Tod und Sterblichkeit bilden Grundfaktoren des menschlichen Selbstbewußtseins
und der Lebensgestaltung schlechthin. Was Menschen gegenüber dem Tod
und den Toten empfinden — Furcht, Zuneigung, Abwehr, Verbundenheit oder
Gleichgültigkeit — wird deutlich im Totenbrauchtum. Es wurzelt im
Volksglauben und ist Ausdruck allgemein-menschlicher Religiosität.
Dies zeigt sich besonders deutlich in der Gegenüberstellung mit Krieg,
Gewalt und Tod, die stärker noch als der natürliche Tod die Fundamente
religiös-gläubiger Zuversicht, das Selbst- und Weltverständnis
in Frage stellen. Diese einschneidende Herausforderung gilt vor allem für
den modernen Kriegsdienst, der seit Anfang des 19. Jahrhunderts als allgemeine
Bürgerpflicht begriffen wird, so daß dem Gefallenengedächtnis
und der Trauer seither das Gebot der öffentlich-politischen Rechtfertigung
und Erklärung aufgebürdet sind. Hinzu kamen die Folgen moderner
Kriegsführung und -technik mit zunehmend höheren, massenhaften
Verlusten, die zugleich das Kriegstotengedächtnis veränderten.

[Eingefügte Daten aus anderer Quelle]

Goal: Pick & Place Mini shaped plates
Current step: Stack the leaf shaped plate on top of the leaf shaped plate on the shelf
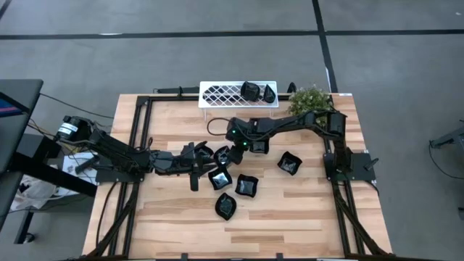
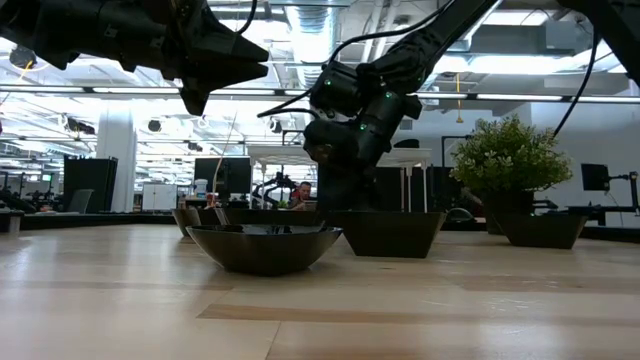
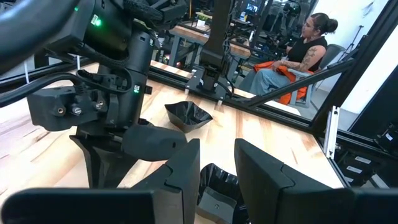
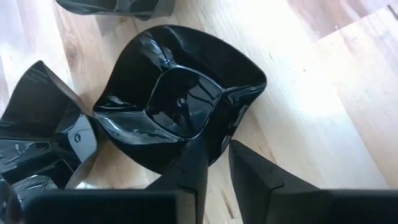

Es löste sich mehr und mehr aus den herkömmlichen Formen der
Sepulkralkultur und unterlag einer systematischen, national-politischen
Ideologisierung. In Grundzügen ist diese Entwicklungstendenz auf beinahe
allen (kommunal)politischen Ebenen sichtbar, so auch in Freckenhorst in
den wechselnden Inhalten und Formen der Gefallenenmäler.
Für die insgesamt »nur« 29 Freckenhorster, die ihr
Leben in den napoleonischen Wirren 1808-11 in Spanien und 1812-18 in Rußland
verloren, wurde noch keine Gedenktafel o. ä. bekannt — im Unterschied
zu anderen Gemeinden in Westfalen. Auch für die 14 Gemeindemitglieder,
die in den »Einigungskriegen« der Jahre 1864, 1866 und 1870/71
zu Tode kamen, wurde in den folgenden Jahren noch kein Denkmal errichtet.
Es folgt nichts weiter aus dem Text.